Exercise:
Each line below from the one containing "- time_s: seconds" through the one containing "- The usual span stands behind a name" is to be given again exactly, and no line outside that span.

□ □ □ □

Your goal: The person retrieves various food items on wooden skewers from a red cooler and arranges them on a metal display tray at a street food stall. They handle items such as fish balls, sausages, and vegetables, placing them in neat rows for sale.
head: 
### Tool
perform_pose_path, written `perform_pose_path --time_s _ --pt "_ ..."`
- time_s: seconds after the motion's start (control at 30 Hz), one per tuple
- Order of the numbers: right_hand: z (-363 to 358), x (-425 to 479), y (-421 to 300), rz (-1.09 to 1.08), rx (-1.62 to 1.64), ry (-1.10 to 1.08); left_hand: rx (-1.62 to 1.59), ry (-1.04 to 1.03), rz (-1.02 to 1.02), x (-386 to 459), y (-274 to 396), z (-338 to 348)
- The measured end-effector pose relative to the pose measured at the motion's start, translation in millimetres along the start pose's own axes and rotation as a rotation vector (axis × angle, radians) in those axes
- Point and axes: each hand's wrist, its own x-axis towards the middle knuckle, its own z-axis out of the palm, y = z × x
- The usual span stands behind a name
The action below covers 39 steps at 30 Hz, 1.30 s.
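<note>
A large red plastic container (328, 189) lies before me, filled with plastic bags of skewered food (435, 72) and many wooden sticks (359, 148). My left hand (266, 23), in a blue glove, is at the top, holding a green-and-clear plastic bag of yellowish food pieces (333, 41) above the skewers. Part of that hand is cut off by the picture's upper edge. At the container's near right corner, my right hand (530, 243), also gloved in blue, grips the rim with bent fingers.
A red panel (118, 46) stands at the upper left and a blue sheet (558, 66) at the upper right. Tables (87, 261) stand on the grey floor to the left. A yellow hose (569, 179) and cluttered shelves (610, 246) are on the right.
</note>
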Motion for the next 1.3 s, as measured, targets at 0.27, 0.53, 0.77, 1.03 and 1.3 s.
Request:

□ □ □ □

Result of the exercise:
- time_s: seconds after the motion's start (control at 30 Hz), one per tuple
- Order of the numbers: right_hand: z (-363 to 358), x (-425 to 479), y (-421 to 300), rz (-1.09 to 1.08), rx (-1.62 to 1.64), ry (-1.10 to 1.08); left_hand: rx (-1.62 to 1.59), ry (-1.04 to 1.03), rz (-1.02 to 1.02), x (-386 to 459), y (-274 to 396), z (-338 to 348)
- The measured end-effector pose relative to the pose measured at the motion's start, translation in millimetres along the start pose's own axes and rotation as a rotation vector (axis × angle, radians) in those axes
- Point and axes: each hand's wrist, its own x-axis towards the middle knuckle, its own z-axis out of the palm, y = z × x
- The usual span stands behind a name

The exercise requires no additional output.